Center on Young Adult Health and Development, Department of Family Science,University of Maryland School of Public Health, 1142 School of Public Health Building,College Park, MD 20742, USA.
Psychiatr Serv. 2013 Feb 1;64(2):165-72. doi: 10.1176/appi.ps.201200106.
This study examined the prospective relationship of substance use and mental health problems with risk of discontinuous enrollment in college.

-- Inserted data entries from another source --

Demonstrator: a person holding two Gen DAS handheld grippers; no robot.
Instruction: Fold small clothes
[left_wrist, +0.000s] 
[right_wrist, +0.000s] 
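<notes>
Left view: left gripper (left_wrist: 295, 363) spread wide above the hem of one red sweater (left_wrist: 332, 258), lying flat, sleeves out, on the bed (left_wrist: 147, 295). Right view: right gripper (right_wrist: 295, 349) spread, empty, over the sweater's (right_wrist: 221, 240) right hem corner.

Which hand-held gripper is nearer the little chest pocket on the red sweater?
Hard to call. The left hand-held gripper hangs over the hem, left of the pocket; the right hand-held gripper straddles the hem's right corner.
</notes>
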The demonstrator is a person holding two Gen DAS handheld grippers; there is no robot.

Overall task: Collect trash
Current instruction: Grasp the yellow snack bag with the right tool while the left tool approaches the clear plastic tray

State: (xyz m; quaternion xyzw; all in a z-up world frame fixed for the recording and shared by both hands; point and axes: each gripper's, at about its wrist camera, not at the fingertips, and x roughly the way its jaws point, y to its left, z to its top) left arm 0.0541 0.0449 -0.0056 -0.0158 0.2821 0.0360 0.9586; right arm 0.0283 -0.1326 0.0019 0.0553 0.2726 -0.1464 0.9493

Participants were 1,145 students at a large public university who were interviewed annually for four years beginning at college entry in 2004 (year 1). Discontinuous enrollment was defined as a gap in enrollment of one or more semesters during the first two years (early discontinuity) or the second two years (late discontinuity) versus continuous enrollment throughout all four years. Explanatory variables measured in year 1 were scores on the Beck Depression Inventory (BDI) and the Beck Anxiety Inventory, childhood conduct problems, cannabis use, number of illicit drugs used, and alcohol consumption. In years 3 and 4, participants reported lifetime history of clinically diagnosed attention-deficit hyperactivity disorder, depression, and anxiety, including age at diagnosis. Multinomial logistic regression models were developed to evaluate the association between the independent variables and discontinuous enrollment while holding constant background characteristics.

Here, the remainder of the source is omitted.